Every wheelchair cushion has a finite lifespan and eventually, every brand, make and model of cushion will wear beyond its usability. When this happens the cushion no longer supports and protects your skin the way it was designed — putting you at risk of a pressure sore. This is why it is vital to replace your cushion before it fails.
Two important questions I’m frequently asked and have written about in the past are, “How often should I replace my cushion?” and “How often will insurance pay for a new cushion?” The answers to these two questions are linked. It is a good idea to replace your cushion as often as your insurance will pay for it. This way you are best protected with a cushion that’s performing optimally, plus you can keep your old cushion for back-up use.

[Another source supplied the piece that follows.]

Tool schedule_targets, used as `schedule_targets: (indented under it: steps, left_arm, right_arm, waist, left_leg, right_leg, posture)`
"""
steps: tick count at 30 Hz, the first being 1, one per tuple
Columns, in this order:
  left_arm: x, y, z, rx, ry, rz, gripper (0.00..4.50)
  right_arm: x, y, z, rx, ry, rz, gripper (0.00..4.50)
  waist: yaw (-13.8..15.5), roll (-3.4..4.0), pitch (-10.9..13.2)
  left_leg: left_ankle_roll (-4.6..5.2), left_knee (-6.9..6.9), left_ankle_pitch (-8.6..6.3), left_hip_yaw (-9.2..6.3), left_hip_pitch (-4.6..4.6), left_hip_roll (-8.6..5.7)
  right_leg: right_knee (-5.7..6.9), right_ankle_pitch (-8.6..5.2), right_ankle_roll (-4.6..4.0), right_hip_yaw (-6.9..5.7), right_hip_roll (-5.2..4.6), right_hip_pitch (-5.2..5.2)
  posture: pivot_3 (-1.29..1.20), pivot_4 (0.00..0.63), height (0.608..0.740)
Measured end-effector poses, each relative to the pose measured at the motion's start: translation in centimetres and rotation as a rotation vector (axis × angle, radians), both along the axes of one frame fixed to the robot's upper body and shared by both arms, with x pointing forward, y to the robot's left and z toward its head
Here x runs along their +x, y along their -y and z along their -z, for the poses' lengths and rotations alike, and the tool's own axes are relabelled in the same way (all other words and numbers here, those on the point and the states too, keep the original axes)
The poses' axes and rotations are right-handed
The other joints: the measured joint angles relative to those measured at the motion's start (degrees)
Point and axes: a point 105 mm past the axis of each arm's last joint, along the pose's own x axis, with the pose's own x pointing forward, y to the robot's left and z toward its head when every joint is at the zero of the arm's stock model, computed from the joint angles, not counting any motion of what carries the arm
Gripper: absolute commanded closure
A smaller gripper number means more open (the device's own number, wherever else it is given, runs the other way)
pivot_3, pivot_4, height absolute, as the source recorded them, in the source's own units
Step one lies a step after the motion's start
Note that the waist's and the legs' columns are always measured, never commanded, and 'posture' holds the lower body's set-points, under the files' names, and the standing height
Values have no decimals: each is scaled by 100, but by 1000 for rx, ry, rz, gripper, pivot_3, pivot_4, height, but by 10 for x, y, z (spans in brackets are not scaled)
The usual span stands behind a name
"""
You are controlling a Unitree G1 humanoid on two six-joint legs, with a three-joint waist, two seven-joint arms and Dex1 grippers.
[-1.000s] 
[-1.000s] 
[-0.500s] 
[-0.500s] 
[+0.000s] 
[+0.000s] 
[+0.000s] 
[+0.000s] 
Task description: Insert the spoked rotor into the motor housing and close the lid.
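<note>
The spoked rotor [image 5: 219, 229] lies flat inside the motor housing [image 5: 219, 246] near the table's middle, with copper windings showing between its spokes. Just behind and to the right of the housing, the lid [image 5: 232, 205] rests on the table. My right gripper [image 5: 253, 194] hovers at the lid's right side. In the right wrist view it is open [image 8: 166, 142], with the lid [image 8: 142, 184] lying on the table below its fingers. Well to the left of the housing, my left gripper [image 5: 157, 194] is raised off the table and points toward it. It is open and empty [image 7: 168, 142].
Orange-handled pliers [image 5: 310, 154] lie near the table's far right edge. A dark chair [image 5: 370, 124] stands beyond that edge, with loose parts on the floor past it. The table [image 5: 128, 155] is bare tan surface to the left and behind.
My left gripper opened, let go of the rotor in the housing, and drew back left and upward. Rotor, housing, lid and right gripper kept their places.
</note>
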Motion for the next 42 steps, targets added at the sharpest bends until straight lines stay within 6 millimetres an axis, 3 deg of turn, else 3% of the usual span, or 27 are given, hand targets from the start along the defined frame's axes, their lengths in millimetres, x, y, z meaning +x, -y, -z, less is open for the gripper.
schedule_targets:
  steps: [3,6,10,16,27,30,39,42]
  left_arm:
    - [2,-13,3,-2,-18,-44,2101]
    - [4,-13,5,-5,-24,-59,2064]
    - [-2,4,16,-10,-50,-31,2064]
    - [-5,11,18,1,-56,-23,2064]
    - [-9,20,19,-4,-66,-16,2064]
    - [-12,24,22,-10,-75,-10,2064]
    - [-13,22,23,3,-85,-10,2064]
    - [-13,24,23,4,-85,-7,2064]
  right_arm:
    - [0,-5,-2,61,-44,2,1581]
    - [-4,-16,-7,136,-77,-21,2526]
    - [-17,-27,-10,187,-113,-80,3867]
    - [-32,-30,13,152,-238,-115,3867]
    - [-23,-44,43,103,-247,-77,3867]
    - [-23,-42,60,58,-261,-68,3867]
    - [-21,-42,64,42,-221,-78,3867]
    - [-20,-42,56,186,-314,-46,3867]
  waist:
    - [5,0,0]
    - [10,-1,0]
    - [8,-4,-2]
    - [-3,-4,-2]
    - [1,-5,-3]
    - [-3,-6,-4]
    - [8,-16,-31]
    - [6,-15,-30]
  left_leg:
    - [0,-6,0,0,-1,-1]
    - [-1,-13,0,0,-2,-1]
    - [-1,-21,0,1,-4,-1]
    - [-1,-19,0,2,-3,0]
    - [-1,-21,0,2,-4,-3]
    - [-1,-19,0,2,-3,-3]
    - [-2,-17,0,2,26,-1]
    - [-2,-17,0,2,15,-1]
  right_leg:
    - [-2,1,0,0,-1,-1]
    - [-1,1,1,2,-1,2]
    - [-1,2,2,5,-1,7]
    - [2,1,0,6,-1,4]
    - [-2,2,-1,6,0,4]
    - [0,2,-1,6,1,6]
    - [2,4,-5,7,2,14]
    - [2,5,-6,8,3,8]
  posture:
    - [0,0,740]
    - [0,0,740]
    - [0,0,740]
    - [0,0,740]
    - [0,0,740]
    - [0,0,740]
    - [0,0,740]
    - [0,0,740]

The answer to “How often will insurance pay for a new cushion?” is a moving target, and in my opinion has moved in the wrong direction in the two years since I last wrote about it. In my September 2011 blog post, “How Often Should You Replace Your Cushion?,” Dave McCausland, senior VP of planning & government affairs for The ROHO Group explained that CMS (Centers for Medicare and Medicaid Services — the federal agency that decides how often Medicare will pay for a new cushion) said that in the past it was generally accepted that Medicare would pay for a new cushion approximately every three years, and Medicaid and private insurance tend to follow Medicare’s lead. To reinforce this position, back in 2004 when Medicare established the current policy for coverage and reimbursement of medical seat cushions, they stated that they did not anticipate that cushions could last the five years necessary to be classified as “durable medical equipment” (DME). This was the justification that they gave regarding why a beneficiary must have, and qualify for, a wheelchair in order to get a seat cushion. They stated that since a cushion was not expected to last five years it had to be considered as an accessory to a piece of DME in order to be eligible for coverage and reimbursement. In this case the piece of DME that cushions were associated with was a wheelchair. However, recently it appears that Medicare is changing its position. I learned from Mr. McCausland that in recent correspondence and communication Medicare has indicated that they will require five years to pass before they will pay for the replacement of a cushion! Why they are making this change is anyone’s guess…
Another important change, as of May 1st, is that CMS has enhanced the definition of an adjustable skin protection cushion vs. non-adjustable cushion under HCPCS codes (Healthcare Common Procedure Coding System numbers — the codes used by Medicare for medical goods and services). The old definition was very subjective and vague. Under the new CMS definition, only cushions that contain a fluid medium (air, gas, liquid or gel) and that can be altered by addition or removal of the fluid (as in adding or removing air from a ROHO cushion) will be considered adjustable. The adjustable cushion definition also covers cushions in which the adjustment is done by adding or removing packets of fluid medium (such as adding or removing a gel pack under a gel cushion). Cushions that are custom fit and/or custom molded are in a different HCPCS category than adjustable cushions.
Cushions that are custom fit and/or custom molded are in a different HCPCS category than adjustable cushions.
An important part of the enhanced CMS definition of adjustable cushions is that the adjustment must be able to be accomplished by the wheelchair user or their caregiver with the items supplied when the cushion is delivered, and the adjustable cushion must be able to address changes in skin protecting/seating issues such as weight gain, weight loss, or muscle tone changes. CMS wants to ensure that when they pay for an adjustable cushion, it will protect a wheelchair users skin not just today, but months and years down the road.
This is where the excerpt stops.